Michaël Levinas (1949)

Évanoui (2009)

pour un double orchestre

œuvre électronique, Ircam

  • Informations générales
    • Date de composition : 2009
    • Durée : 20 mn
    • Éditeur : Lemoine, Paris
    • Commande: Radio France
Effectif détaillé
  • 3 flûte (aussi 2 flûte alto, 1 flûte basse [toutes amplifiées] ), 1 saxophone ténor, 1 saxophone baryton, 1 saxophone basse, 2 clarinette, 1 clarinette basse, 2 cor (aussi 2 caisse-claire [vibrantes, abouchés aux 2 cors] ), 2 trompette [abouchées aux deux cors] , 3 trombone complet (aussi 1 trompette basse [abouchée au tuba] ), 1 tuba, 2 marimba (aussi 1 grosse-caisse, 1 tam-tam), 1 pianoforte [type copie Clark 1820 à 435 Hrtx, amplifié] , 2 harpe [accordées à 449 hrtz] , 2 guitare [accordées à 458 hrtz, amplifiées] , 5 clavier électronique/MIDI/synthétiseur [3 clavieristes] , 1 piano [accord 442 hrtz] , 1 célesta, 12 violon, 10 violon II, 8 alto, 6 violoncelle, 4 contrebasse

Information sur la création

  • 6 March 2009, Radio France, festival Présences, par l'orchestre philharmonique de Radio France, direction : Pascal Rophé, Michaël Levinas, piano et live electronics.
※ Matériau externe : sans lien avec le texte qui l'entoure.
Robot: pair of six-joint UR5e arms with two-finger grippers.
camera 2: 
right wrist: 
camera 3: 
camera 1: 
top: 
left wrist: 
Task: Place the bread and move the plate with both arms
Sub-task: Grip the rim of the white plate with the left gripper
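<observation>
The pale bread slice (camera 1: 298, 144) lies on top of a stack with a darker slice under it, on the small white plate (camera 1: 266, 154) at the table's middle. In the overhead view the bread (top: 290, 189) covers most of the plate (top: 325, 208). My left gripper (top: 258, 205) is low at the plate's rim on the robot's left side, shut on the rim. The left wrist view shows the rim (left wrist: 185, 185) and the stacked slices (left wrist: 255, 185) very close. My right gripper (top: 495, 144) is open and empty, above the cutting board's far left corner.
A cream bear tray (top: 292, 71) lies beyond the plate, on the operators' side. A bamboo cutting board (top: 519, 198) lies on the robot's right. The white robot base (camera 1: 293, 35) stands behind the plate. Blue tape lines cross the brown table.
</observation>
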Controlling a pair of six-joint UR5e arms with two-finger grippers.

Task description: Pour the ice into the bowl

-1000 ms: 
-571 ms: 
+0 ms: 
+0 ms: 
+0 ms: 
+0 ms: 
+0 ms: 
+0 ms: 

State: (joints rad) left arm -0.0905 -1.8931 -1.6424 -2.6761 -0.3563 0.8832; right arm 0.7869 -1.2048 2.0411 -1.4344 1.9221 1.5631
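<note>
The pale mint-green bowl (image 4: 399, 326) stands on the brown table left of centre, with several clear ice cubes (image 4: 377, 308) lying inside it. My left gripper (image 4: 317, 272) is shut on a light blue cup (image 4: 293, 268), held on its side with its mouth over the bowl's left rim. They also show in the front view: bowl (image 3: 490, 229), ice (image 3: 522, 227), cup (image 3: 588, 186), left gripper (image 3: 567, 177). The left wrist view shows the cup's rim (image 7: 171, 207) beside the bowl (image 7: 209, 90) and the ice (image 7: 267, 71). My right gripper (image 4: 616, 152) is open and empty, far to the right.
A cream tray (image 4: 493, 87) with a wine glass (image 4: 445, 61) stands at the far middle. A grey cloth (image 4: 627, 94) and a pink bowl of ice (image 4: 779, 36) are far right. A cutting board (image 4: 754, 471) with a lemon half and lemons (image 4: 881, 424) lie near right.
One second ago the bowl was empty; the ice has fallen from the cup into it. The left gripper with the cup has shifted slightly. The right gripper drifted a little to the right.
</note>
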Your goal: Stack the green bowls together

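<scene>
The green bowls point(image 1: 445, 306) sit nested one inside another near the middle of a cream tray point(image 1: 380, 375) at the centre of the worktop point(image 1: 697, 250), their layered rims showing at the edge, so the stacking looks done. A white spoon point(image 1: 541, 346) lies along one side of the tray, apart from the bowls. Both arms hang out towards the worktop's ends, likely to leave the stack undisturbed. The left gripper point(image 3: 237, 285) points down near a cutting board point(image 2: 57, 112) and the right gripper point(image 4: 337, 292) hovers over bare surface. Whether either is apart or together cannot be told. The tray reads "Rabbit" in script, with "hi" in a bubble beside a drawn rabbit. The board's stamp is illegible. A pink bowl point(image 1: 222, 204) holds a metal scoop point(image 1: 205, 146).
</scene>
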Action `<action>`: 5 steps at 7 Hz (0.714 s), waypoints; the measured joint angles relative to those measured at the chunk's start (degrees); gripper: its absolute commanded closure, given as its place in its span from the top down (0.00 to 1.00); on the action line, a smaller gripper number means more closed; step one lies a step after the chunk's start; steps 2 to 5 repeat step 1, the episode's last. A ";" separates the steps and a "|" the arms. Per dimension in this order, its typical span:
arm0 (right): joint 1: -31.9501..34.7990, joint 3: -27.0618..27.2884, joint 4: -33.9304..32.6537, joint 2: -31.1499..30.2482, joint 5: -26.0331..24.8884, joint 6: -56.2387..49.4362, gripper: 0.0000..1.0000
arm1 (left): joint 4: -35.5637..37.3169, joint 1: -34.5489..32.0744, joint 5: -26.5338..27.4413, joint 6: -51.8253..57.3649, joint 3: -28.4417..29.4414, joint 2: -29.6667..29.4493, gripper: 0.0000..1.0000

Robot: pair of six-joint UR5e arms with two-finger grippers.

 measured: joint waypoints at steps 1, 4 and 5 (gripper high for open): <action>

Information sur l'électronique
Information sur le studio : Ircam
RIM (réalisateur(s) en informatique musicale) : Benoît Meudic

Note de programme

L'écriture de cette partition est basée sur une polyphonie-timbre. Cette polyphonie-timbre est obtenue par des superpositions de tempi faisant évoluer des processus harmoniques et des agrégats complexes. Ces processus évoluent en appoggiatures qui laissent percevoir le déroulement d'échelles évolutives. Ces échelles s'altèrent et se démultiplient en phénomènes octaviants et brisés. (Voir l'ouverture des Nègres, mon deuxième quatuor, Incurver, Se briser). L'orchestre symphonique tente dans cette pièce une mutation conséquente à l'évolution des langues musicales. L'identité originaire de ce que nous appelons « l'orchestre symphonique » résulte du système tonal et de la fin de l'époque baroque européenne. Dans cette pièce, l'apparition d'un groupe instrumental spécifique basé sur différentes familles de « cordes pincées », le pianoforte, la superposition de plusieurs diapasons, les interférences entre les sons propagés dans l'espace par l'acoustique « aérienne » des instruments (le piano notamment) et les sons instrumentaux échantillonnés, provoquent des mouvements résultants et des battements très mobiles.